Pay to Play is a Horrible Idea For Everyone
Credible folks with passion, smarts and experience have posited this idea of a business model where vendors would actually pay them to “review” their software independently, and compile their findings as a resource to potential customers, who presumably would also pay dearly for them. This makes absolutely no sense to me. Independence goes out the door as soon as a check is written. I can’t imagine that any of the usual suspects in the industry who would actually consider this scheme to be a marketing expense (and we all know who they are) would tolerate anything other than a glowing review. I certainly would not, but then again, I would pay a consultant to review our solution right after we play some hockey on the River Styx. The result of this innocent sounding “Consumer Reports” scheme is a self-selected short list of vendors willing to pay to get preferential treatment. This isn’t SEO, and the decision being made is not which smartphone cover to buy! Selecting a digital signage solution is a strategic decision that will cost lots of money. Should an end user assume that anyone not in the compendium of paid reviews has a substandard offering, or that those paid reviews are legitimate? I don’t think so. We exist in an industry where confusion among newcomers is rampant. Having people with good resumes touting paid reviews as value-added consulting is not helpful. Real consultants should be selling process, methods and independence, learning their clients’ business and optimizing client outcomes over personal incomes. Pay to play is a bad model developed by ostensibly good people. If they really are smart, they will abandon it, and apply their ingenuity to methodology and toolkit, even if that requires investment. There would be ROI on that effort.
To the consultants and end users: When independence is not important, neither is credibility.
To my fellow vendors: There are better ways to deploy your capital. Just say no.

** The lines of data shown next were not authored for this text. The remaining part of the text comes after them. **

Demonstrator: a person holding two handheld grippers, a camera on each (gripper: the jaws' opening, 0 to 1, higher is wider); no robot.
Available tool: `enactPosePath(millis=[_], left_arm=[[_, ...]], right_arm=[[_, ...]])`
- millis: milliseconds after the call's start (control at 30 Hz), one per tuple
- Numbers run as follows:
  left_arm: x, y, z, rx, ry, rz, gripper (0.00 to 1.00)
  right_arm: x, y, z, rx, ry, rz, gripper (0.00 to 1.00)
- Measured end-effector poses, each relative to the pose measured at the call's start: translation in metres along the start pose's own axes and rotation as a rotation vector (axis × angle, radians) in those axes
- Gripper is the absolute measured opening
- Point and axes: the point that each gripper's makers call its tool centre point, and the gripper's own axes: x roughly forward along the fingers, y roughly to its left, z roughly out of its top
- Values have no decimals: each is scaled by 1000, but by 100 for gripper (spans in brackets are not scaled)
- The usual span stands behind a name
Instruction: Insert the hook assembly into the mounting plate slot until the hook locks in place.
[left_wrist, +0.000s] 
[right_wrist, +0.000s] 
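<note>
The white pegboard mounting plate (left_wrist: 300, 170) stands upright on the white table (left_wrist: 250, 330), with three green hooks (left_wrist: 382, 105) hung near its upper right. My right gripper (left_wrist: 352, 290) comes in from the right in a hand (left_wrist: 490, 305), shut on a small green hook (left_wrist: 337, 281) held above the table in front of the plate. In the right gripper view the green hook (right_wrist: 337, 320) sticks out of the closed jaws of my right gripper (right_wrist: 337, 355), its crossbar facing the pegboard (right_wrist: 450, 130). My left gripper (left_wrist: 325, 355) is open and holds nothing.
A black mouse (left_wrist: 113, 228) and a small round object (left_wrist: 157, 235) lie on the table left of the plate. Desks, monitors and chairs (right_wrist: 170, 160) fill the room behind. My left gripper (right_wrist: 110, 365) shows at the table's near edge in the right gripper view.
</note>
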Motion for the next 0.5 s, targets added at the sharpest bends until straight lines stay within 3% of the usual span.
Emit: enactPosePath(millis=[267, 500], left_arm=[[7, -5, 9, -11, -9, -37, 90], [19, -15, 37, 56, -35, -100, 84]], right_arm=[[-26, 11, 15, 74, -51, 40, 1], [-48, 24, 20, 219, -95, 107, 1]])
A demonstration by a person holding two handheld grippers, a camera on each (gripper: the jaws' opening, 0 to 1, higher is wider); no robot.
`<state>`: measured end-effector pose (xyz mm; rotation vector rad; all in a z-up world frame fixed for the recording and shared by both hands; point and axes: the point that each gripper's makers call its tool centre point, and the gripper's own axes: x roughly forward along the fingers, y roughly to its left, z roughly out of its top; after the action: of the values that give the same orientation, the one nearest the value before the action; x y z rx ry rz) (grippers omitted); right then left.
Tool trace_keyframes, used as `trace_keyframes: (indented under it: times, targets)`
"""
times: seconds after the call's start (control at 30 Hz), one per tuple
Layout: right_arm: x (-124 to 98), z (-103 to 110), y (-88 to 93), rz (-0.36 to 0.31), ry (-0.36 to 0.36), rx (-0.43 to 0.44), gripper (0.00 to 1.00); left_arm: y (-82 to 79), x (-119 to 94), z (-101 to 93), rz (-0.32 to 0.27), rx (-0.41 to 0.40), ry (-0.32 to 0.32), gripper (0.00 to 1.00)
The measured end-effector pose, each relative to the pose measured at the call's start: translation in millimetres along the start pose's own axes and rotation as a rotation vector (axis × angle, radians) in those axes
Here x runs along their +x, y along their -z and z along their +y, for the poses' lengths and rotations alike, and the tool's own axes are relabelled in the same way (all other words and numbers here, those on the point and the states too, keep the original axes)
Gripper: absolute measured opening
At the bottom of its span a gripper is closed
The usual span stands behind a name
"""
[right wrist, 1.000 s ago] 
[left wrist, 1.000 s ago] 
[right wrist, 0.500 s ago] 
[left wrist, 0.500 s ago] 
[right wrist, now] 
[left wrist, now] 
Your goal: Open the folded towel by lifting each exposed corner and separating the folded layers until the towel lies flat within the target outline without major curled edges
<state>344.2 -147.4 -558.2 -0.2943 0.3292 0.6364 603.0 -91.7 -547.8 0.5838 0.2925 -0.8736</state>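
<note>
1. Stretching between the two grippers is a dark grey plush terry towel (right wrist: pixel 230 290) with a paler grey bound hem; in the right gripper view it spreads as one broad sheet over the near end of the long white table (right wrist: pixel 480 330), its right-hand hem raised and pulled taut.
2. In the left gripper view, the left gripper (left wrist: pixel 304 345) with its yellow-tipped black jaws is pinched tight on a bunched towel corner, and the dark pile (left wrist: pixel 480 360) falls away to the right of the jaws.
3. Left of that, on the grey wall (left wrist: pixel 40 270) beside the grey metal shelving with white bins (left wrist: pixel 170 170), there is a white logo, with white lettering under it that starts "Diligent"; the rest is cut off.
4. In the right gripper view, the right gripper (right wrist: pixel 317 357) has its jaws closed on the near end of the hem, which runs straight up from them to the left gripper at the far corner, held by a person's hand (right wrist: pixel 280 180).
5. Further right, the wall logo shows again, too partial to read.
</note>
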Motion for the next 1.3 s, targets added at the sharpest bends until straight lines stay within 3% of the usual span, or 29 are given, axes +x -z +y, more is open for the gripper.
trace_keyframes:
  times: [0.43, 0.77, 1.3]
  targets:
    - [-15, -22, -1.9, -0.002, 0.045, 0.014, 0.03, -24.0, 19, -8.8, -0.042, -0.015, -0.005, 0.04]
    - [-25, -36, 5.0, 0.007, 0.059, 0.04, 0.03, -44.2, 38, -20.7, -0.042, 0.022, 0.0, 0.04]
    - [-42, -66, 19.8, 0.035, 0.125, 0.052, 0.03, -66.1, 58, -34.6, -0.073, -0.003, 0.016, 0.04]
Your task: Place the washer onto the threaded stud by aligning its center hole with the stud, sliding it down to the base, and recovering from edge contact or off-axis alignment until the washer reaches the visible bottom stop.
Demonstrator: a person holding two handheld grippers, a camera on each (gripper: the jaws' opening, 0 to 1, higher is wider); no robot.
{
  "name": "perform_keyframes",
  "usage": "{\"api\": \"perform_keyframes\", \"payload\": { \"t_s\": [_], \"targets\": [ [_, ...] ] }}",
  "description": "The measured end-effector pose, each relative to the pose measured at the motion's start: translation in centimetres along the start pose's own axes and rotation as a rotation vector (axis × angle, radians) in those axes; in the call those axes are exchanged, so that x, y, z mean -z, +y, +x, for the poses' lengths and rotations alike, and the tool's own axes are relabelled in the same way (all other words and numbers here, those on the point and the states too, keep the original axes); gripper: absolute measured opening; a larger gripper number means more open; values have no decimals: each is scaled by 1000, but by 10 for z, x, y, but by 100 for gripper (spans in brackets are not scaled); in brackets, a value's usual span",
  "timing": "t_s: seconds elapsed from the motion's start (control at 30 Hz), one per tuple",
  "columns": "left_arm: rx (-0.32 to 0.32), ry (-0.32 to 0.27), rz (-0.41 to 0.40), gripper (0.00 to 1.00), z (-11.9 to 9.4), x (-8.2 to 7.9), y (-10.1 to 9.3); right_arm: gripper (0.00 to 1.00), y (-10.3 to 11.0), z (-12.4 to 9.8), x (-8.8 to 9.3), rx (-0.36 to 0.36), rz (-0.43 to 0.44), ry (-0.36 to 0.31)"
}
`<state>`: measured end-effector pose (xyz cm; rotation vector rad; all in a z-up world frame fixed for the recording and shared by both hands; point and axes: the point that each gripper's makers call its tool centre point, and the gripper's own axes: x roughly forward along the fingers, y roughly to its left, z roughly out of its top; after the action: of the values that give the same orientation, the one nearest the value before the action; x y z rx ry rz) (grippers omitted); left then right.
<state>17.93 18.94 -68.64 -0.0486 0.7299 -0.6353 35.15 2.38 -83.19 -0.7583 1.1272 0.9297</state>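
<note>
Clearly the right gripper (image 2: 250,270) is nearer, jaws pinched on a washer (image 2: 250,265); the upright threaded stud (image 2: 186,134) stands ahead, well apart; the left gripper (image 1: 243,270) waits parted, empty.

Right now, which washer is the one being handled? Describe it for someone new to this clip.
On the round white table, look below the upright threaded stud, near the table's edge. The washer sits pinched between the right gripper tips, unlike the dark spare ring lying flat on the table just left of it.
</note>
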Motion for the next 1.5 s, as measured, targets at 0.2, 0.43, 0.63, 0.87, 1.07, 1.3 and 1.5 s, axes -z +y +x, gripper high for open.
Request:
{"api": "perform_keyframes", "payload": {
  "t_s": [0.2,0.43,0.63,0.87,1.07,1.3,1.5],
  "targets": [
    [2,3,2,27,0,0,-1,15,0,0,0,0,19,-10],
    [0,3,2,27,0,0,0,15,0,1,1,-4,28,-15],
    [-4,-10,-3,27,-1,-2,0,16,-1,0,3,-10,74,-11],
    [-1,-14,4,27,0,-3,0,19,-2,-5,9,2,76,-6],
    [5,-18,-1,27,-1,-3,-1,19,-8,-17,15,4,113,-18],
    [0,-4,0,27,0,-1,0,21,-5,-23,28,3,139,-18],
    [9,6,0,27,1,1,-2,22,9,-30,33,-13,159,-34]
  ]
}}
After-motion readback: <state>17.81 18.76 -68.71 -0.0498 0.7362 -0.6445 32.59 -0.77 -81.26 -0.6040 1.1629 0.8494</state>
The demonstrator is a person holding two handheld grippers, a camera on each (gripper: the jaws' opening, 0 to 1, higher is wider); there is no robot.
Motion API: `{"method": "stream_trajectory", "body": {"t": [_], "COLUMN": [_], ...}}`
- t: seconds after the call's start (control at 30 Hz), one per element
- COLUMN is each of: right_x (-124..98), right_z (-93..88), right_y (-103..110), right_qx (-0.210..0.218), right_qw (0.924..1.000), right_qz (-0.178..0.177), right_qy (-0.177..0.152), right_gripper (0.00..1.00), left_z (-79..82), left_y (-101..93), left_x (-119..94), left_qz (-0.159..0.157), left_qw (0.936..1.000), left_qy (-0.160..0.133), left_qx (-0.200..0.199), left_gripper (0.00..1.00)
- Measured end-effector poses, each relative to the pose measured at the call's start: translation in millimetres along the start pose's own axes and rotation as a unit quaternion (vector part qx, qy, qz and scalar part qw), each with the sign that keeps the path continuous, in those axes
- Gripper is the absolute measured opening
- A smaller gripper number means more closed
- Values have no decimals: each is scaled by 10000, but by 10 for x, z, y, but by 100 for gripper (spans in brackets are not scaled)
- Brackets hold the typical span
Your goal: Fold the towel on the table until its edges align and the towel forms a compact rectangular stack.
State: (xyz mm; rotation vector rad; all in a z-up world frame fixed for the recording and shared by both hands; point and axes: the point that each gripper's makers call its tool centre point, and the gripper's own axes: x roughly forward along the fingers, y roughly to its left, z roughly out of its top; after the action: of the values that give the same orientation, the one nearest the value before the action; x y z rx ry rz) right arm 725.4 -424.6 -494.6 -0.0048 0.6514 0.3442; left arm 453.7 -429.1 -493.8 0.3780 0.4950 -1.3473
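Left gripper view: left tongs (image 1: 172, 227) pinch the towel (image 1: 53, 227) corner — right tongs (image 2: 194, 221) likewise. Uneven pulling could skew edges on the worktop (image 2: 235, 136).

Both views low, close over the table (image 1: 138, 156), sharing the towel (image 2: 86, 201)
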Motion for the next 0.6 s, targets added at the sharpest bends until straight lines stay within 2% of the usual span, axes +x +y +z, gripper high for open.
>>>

There are lots of lists and directories out there that help identify alternatives. What we lack are competitive, independent consultants who have invested the time to understand strategy, the concept of “fit”, the particular strengths and weaknesses of the top offerings, and who have developed a methodology for melding fit with process. Having competition among consultants will allow end users to assess approach, qualifications and results. When we get there, better decisions will be made, which advances the industry for everyone.